**TASK ITEM:** Using the listing below, print exactly everything from the line with "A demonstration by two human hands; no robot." down to the line with "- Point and", both included, and nothing more.

**RECORDED INFORMATION:**
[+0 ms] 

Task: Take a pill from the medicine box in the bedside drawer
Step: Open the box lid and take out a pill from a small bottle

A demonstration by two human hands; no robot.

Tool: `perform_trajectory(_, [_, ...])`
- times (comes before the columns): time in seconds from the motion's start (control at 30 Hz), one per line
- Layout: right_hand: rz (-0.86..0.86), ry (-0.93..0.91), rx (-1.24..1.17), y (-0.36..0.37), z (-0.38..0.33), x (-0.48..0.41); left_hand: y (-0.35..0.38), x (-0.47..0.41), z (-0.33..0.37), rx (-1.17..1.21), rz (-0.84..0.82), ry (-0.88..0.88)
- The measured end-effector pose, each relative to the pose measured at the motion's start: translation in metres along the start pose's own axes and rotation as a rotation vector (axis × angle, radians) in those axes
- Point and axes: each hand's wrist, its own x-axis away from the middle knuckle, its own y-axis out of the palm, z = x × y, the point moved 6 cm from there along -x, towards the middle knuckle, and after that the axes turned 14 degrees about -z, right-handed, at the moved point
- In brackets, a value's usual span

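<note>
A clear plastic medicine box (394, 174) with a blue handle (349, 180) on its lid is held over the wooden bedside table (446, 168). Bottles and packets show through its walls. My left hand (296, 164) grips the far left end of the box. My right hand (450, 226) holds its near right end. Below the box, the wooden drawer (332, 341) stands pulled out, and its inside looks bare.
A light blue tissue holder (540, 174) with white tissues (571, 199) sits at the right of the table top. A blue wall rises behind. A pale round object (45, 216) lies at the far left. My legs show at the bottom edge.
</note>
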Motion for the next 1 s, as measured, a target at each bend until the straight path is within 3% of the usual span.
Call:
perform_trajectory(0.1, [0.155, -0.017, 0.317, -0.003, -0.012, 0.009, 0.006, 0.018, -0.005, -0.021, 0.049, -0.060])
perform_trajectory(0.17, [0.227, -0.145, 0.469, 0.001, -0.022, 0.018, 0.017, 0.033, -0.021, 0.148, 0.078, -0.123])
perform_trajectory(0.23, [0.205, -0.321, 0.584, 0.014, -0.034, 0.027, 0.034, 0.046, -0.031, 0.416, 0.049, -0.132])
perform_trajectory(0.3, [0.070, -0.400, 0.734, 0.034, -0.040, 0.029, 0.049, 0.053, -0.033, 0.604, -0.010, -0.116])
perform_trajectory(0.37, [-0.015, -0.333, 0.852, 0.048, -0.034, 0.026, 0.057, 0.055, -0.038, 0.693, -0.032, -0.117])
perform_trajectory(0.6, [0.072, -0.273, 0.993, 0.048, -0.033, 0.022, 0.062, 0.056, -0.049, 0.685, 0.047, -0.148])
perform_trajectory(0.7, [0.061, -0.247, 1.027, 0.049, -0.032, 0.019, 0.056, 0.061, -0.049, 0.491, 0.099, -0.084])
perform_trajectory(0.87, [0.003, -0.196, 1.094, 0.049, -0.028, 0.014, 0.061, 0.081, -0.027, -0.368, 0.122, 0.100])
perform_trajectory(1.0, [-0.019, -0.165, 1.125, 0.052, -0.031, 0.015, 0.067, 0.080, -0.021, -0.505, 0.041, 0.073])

**ANSWER:**
A demonstration by two human hands; no robot.

Tool: `perform_trajectory(_, [_, ...])`
- times (comes before the columns): time in seconds from the motion's start (control at 30 Hz), one per line
- Layout: right_hand: rz (-0.86..0.86), ry (-0.93..0.91), rx (-1.24..1.17), y (-0.36..0.37), z (-0.38..0.33), x (-0.48..0.41); left_hand: y (-0.35..0.38), x (-0.47..0.41), z (-0.33..0.37), rx (-1.17..1.21), rz (-0.84..0.82), ry (-0.88..0.88)
- The measured end-effector pose, each relative to the pose measured at the motion's start: translation in metres along the start pose's own axes and rotation as a rotation vector (axis × angle, radians) in those axes
- Point and axes: each hand's wrist, its own x-axis away from the middle knuckle, its own y-axis out of the palm, z = x × y, the point moved 6 cm from there along -x, towards the middle knuckle, and after that the axes turned 14 degrees about -z, right-handed, at the moved point

There is nothing more to the exercise.